It's only worth doing it yourself because at that point, time is free. Labor is extremely expensive, and the profit for the manufacturer on that $500 item would be $50 or so, tops (the manufacturer will probably get $400 of that $500 with the rest being for the retailer). So the manufacturer can't afford a technician to fix it of they will lose all the profit.


----------



## andyb1712

I think I need to move to Canada! Skilled technicians earning $75/hr? I spend my days at work fault finding (to component level) and repairing commercial and military aircraft electronics... for $20/hr.

I understand the requirements for BGA devices but the fact Pioneer moved away from them for the audio DSP in these amps (after the TI problems) proves they didn't really need them for this particular application.

Their later LX89 (2016 model) still has 2 x audio DSPs but both are QFP; 1 x 176pin Texas Instruments and 1 x 144pin Cirrus Logic.

Some of these amps are $2000+ to buy new, so should be economical to repair if the parts were readily available.


----------



## JoeD

andyb1712 said:


> I think I need to move to Canada! Skilled technicians earning $75/hr? I spend my days at work fault finding (to component level) and repairing commercial and military aircraft electronics... for $20/hr.
> 
> I understand the requirements for BGA devices but the fact Pioneer moved away from them for the audio DSP in these amps (after the TI problems) proves they didn't really need them for this particular application.
> 
> Their later LX89 (2016 model) still has 2 x audio DSPs but both are QFP; 1 x 176pin Texas Instruments and 1 x 144pin Cirrus Logic.
> 
> Some of these amps are $2000+ to buy new, so should be economical to repair if the parts were readily available.


It's definitely painful, mine was only 7 years old, at this price point they should be more modular, or upgradible.


----------



## Worf

Well, skilled technicians charging out at $75/hr at least, the person is probably paid $30-35/hr.

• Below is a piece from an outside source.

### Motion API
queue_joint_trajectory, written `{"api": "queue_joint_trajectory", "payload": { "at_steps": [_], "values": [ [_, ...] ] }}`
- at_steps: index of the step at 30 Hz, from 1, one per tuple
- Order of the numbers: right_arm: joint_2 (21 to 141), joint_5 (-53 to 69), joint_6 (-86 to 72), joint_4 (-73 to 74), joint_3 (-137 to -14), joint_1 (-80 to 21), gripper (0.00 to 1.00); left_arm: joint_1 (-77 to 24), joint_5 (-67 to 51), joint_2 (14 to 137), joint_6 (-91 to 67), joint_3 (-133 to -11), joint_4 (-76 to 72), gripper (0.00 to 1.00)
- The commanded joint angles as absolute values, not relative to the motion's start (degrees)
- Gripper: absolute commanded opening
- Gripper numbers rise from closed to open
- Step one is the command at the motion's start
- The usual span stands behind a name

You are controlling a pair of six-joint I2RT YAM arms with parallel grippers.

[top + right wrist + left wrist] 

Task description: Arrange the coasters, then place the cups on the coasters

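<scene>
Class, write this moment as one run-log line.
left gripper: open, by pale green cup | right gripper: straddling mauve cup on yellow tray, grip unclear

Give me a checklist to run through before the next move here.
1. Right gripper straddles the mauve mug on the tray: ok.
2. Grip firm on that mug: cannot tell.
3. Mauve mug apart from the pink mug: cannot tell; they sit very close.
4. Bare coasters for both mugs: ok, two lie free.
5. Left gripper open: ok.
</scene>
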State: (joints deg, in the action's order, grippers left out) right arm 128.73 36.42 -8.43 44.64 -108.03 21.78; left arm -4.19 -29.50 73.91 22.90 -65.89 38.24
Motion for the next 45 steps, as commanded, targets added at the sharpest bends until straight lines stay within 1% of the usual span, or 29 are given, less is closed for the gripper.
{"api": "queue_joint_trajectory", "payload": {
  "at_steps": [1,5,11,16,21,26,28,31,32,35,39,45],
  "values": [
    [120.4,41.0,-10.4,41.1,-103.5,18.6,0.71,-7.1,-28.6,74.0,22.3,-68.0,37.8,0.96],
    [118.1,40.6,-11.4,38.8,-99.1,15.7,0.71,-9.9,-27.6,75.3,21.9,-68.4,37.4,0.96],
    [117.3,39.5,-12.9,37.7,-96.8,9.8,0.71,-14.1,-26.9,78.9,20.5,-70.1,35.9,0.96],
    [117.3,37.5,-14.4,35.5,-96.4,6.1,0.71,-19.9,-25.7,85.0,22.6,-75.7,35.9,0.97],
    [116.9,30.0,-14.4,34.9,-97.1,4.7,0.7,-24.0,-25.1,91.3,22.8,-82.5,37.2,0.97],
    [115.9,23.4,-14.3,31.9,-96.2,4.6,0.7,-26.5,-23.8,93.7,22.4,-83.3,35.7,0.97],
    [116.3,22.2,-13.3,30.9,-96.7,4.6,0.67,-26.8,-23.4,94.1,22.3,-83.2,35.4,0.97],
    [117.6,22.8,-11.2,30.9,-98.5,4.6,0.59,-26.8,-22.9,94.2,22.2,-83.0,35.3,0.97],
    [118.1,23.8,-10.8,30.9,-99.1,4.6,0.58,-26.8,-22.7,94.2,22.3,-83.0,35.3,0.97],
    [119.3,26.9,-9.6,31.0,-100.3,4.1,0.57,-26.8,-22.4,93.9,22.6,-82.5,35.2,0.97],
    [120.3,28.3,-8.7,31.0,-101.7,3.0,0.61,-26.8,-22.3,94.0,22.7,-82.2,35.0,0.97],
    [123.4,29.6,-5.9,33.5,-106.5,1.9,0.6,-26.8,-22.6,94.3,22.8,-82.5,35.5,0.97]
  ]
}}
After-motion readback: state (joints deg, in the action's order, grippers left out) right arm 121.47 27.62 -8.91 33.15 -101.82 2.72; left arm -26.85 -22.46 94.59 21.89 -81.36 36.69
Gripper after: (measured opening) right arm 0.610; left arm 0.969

The rest goes to the running the business.

Your average mechanic charges out around $100/hr as well.

$20/hr is on the low end of the scale, given minimum wage is close to $15/hr. You're not making much more than someone flipping burgers.

Then again, of you're talking in £, the exchange rate might need to come into play... Either that or brexit has done a number on wages.


----------



## andyb1712

My hourly wage is about £15 before tax and I think I converted that to USD, which is obviously different again to your currency in Canada.

Even so, my wages are low for the work I do. The company I work for views all manufacturing staff the same... so someone putting helicoil inserts into castings all day gets paid the same as I do fault finding and testing complex electronics assemblies.

Wages are union negotiated, so any differences more skilled workers used to get have been bartered away over the years.

There are around 500 people on the site where I work and while off sick for 3 months last year, they were unable to find anyone else to do my job but it hasn't made any difference to what I get paid.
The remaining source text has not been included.